Ask any Star Wars fan about Star Wars Episode I: The Phantom Menace and you’re likely to hear some variation on a list of its weaknesses relative to the Original Trilogy:
- Episode I is formless and lacks a protagonist
- Wunderkind Anakin and Jar Jar Binks complete the kiddie-fication that began with the Ewoks
- Padme acts as though she’s been injected with horse tranquilizers
The “no protagonist” criticism is particularly telling: it can’t be Anakin, because he’s introduced late in the movie; it can’t be Obi-Wan, because he has only 20 lines; and it can’t be Qui-Gon, because he dies in the end. Jar Jar is usually discounted immediately. If only there were some character who has multitudes of lines, who does politics, action, and diplomacy, and who is in Episode I from the first five minutes until the final shot! Oh, and who isn’t a girl. Girls can’t be protagonists; they’re supposed to be goals for the protagonist to achieve. Right?
Considering Padme as the leading character also helps refute the charge of formlessness. Episode I is structured to be her story, one in which she takes on the Trade Federation and saves her planet from military occupation. Tatooine is an extended detour in which Anakin is introduced and set up for the later movies, but it is not meant to be the center of this movie, and neither is Anakin.
As for the introduction of children into the movie: It’s important to remember that the prequels are prequels. Major parts of the ending are necessarily fixed. Try to imagine that you’re George Lucas in 1997: You want to tell the story of Anakin’s fall to the dark side and the rise of the Emperor. To show the turn to the dark side, it’s necessary to begin with Anakin in a state of complete innocence, before the events that started his fall. His separation from his mother, his rejection by the Jedi Council, the death of Qui-Gon — all of these are essential steps in making Anakin into Darth Vader. Skipping over these pivotal events, as Lucas could have done, would have amounted to giving Vader a generic off-screen Bad Childhood, which I don’t think anyone would have preferred. Instead, Anakin has a significantly happy childhood — loving mother, good friends, heroic exploits — with just enough bad elements (no father, slavery, kidnapped by doomed Jedi) that things will go badly later. So including Anakin as a child is an unfortunate consequence of other worthy storytelling goals, not just an attempt to pander to children.

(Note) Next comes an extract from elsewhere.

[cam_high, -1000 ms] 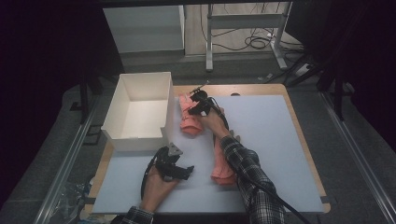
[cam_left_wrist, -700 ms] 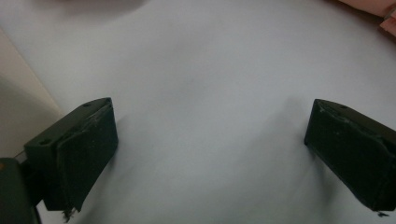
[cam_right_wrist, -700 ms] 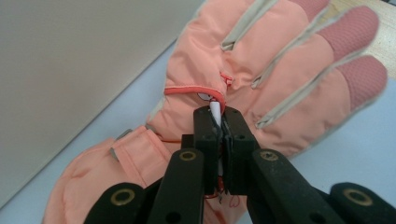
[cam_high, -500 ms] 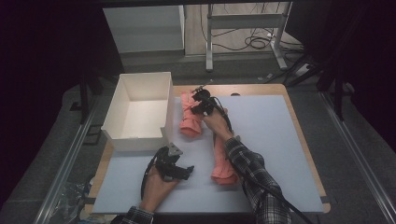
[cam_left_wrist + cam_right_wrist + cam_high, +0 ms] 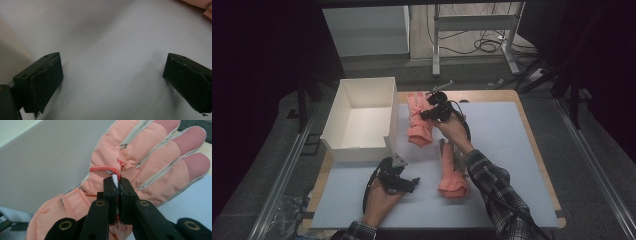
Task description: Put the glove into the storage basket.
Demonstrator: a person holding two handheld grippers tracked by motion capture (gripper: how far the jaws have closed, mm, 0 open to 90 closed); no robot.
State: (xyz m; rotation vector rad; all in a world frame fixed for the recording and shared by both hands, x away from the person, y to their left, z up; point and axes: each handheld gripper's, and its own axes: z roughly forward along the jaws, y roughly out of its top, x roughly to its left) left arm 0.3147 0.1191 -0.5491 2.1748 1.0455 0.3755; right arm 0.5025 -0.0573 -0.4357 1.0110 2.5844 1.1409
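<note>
White mat, right hand-held gripper clamping pink glove, forearm outstretched

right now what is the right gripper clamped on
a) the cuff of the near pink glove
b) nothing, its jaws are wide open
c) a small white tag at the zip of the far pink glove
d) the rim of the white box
c: in the right gripper view the right gripper has its jaws shut on a small white tag by the zip opening of the far pink glove, beside the white box.
</note>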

Padme, on the other hand, was one of the few characters about whom Lucas had complete freedom; not so much as her name was established in the Original Trilogy, much less any character attributes (unless you count “sad” and “lived long enough for Leia to remember her”). So I think it’s a credit to Lucas that he put so much effort into making her a strong female lead, capable and independent, and not just a damsel for Anakin to claim.

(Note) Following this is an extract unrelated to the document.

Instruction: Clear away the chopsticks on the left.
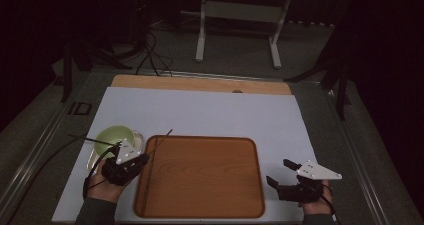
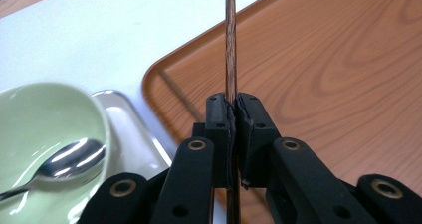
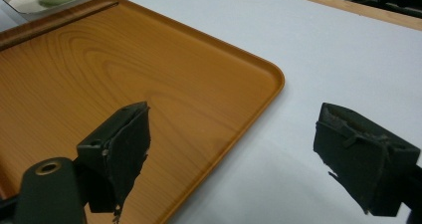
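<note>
High view: the wooden tray (image 1: 200, 177) is seen lying on the white mat (image 1: 210, 110), and along its left rim a second dark chopstick (image 1: 146, 185) is laid lengthwise, running toward the person. Just left of that rim the left gripper (image 1: 131, 161) is held, its jaws clamped on a thin brown chopstick (image 1: 161, 137) whose long axis slants away up and to the right over the tray's far left corner. In the left gripper view the chopstick (image 2: 231, 40) is seen pinched between the closed pads, rising straight up the picture with the tray (image 2: 338, 59) lying to its right. The green bowl (image 2: 45, 134) with a spoon (image 2: 69, 162) inside is set on a small metal tray (image 2: 132, 129) to its left. The right gripper (image 1: 295, 177) is held well apart at the tray's right edge, jaws wide and empty. The chopstick's lower end is hidden behind the jaws, and the room beyond the table is too dark to be made out.
</note>
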`<control>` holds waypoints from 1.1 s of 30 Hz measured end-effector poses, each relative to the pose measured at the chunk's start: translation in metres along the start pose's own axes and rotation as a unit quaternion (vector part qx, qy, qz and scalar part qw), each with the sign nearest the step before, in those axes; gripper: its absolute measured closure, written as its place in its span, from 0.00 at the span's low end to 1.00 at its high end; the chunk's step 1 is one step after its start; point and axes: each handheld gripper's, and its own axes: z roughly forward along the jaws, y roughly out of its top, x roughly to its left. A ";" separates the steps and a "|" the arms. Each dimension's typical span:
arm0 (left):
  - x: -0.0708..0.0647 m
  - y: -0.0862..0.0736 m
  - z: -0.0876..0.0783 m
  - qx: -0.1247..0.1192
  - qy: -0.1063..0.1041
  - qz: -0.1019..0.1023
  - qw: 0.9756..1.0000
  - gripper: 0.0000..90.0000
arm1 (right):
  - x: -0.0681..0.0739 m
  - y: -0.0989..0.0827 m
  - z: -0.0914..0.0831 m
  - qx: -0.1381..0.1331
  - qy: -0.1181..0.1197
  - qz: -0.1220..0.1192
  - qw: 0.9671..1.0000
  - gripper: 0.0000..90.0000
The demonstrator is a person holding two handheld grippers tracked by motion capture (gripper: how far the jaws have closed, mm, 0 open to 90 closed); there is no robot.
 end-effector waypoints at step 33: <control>-0.024 0.005 0.048 -0.038 -0.085 -0.070 0.993 0.95 | 0.000 0.000 0.000 0.000 0.002 -0.001 1.000 0.16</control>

But there’s a major trap there as well: If Padme were written older and more competent than Anakin, there was a possibility she would come out as the villain of the entire six-movie series, the Lady Macbeth whose unfulfilled ambition drives Anakin to seek the power of the Dark Side. By giving Padme her own political success, prior to her meeting Anakin, Lucas avoided that trope. But what about making her the temptress, whose wiles drive Anakin to the Dark Side, seeking power to win her love? To avoid that interpretation, Padme needed to not be responsible for the affair. It had to be clear that Anakin was the implacable driving force behind his own tragic destruction. But how can Padme refuse Anakin, if she’s truly in love? She must be an utterly self-controlled character, capable of subordinating her own desires to the greater good, outwardly emotionless (lest she lead Anakin astray by her displays!). And there it is — the explanation for Padme’s unemotive outward persona (contrasted with the kindness she shows to Anakin in private). She may appear emotionless, but that’s the only way Lucas could be sure she wouldn’t be blamed for Anakin’s fall and the subsequent “Dark Times.”
I’m not going to defend Jar Jar. Jar Jar is abominable — annoying dialect, obnoxious slapstick, mostly irrelevant to the plot — but looking back at the Original Trilogy, there’s plenty of terrible slapstick and annoying comic relief. Threepio interrupts people, gets lost and left behind and dismembered; Artoo takes pratfalls and makes beeping jokes. If Threepio had better mobility or Artoo could talk, we would have had Jar Jar in the Original Trilogy — it’s really just dumb luck that we didn’t, not some mysterious artistry that Lucas subsequently lost.
It’s certainly not a perfect movie — casting and working with children is difficult, and Lucas didn’t distinguish himself there; Darth Maul is an uninteresting, unmotivated villain; and there’s at least 80% too much pod racing. But I think its reputation as a franchise-ruining, poorly planned, poorly directed, children-pandering catastrophe is undeserved.